O objetivo declarado é salvar vidas reduzindo acidentes causados por falta de atenção — e há mérito técnico nisso. Mas, como aponta o Notícias Automotivas, o timing da obrigatoriedade não poderia ser mais delicado: nos últimos anos, montadoras como GM, Honda e Hyundai foram flagradas coletando dados de comportamento de direção de seus clientes sem consentimento claro, informações que chegaram a ser repassadas a seguradoras e usadas para reajustar apólices. O caso da GM, em especial, expôs como telemetria aparentemente inofensiva pode se transformar em ferramenta de vigilância comercial.

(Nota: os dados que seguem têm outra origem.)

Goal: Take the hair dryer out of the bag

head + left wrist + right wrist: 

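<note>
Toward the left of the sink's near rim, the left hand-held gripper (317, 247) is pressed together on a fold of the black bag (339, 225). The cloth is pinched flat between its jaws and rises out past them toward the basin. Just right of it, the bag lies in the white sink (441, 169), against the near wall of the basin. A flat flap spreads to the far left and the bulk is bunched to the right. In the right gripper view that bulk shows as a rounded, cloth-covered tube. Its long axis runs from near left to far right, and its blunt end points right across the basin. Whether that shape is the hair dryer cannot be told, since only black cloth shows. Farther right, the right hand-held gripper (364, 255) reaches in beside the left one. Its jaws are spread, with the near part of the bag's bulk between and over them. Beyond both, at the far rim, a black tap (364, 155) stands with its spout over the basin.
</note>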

É justamente esse histórico que alimenta o ceticismo de parte dos consumidores europeus diante do ADDW. Afinal, se dados de aceleração e frenagem já foram monetizados sem aviso, o que garante que imagens do interior do veículo terão destino diferente? O Notícias Automotivas destaca que a regulação europeia ainda não estabelece com clareza quem pode acessar as gravações, por quanto tempo elas ficam armazenadas e sob quais condições podem ser compartilhadas com terceiros — lacunas que preocupam especialistas em proteção de dados.
O debate chega em um momento em que o carro conectado deixou de ser tendência para se tornar padrão. Fabricantes argumentam que os sistemas são processados localmente e não transmitem vídeo para servidores externos, mas a desconfiança persiste. Para o mercado brasileiro, o episódio serve de antecipação: regulações similares costumam cruzar o Atlântico com alguns anos de defasagem, e a discussão sobre privacidade no automóvel ainda mal começou por aqui.